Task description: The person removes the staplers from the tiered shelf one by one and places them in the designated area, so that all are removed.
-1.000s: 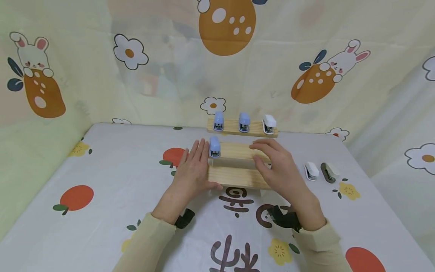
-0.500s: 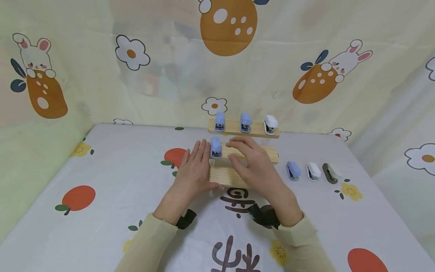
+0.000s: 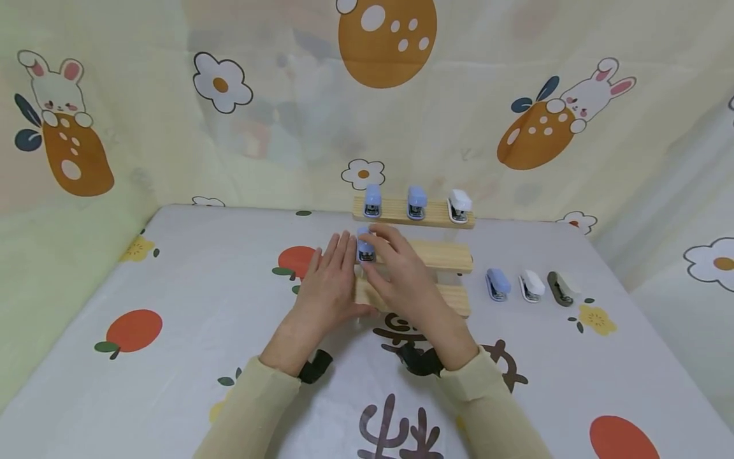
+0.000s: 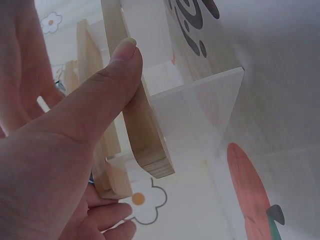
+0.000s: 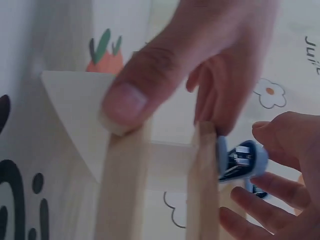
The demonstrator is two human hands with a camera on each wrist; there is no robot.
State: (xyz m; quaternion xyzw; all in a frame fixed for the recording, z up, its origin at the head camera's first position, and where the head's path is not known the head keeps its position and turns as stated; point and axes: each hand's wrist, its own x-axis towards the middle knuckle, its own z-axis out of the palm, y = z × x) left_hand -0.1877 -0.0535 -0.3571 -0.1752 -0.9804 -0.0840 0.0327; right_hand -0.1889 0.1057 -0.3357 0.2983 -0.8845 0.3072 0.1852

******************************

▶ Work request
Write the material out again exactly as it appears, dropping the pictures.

▶ Written response
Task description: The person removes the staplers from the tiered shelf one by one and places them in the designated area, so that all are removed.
-1.000s: 
-0.500s: 
+0.000s: 
+0.000s: 
+0.000s: 
The demonstrator is two human hands with a camera on each wrist; there is no robot.
State: (xyz m; quaternion xyzw; all in a frame fixed for the recording, z up, its origin at the head camera's first position, and where the head's path is not known the head keeps its position and turns as stated; point and axes: each hand's wrist, its own x-axis towards the middle knuckle, its own z-axis out of the palm, y = z × x) left_hand -0.1877 -0.0535 -0.3571 -0.1752 -0.9804 -0.0840 0.0327; right_hand -0.1889 0.1057 -0.3357 0.2983 -0.8845 0.3072 0.1852

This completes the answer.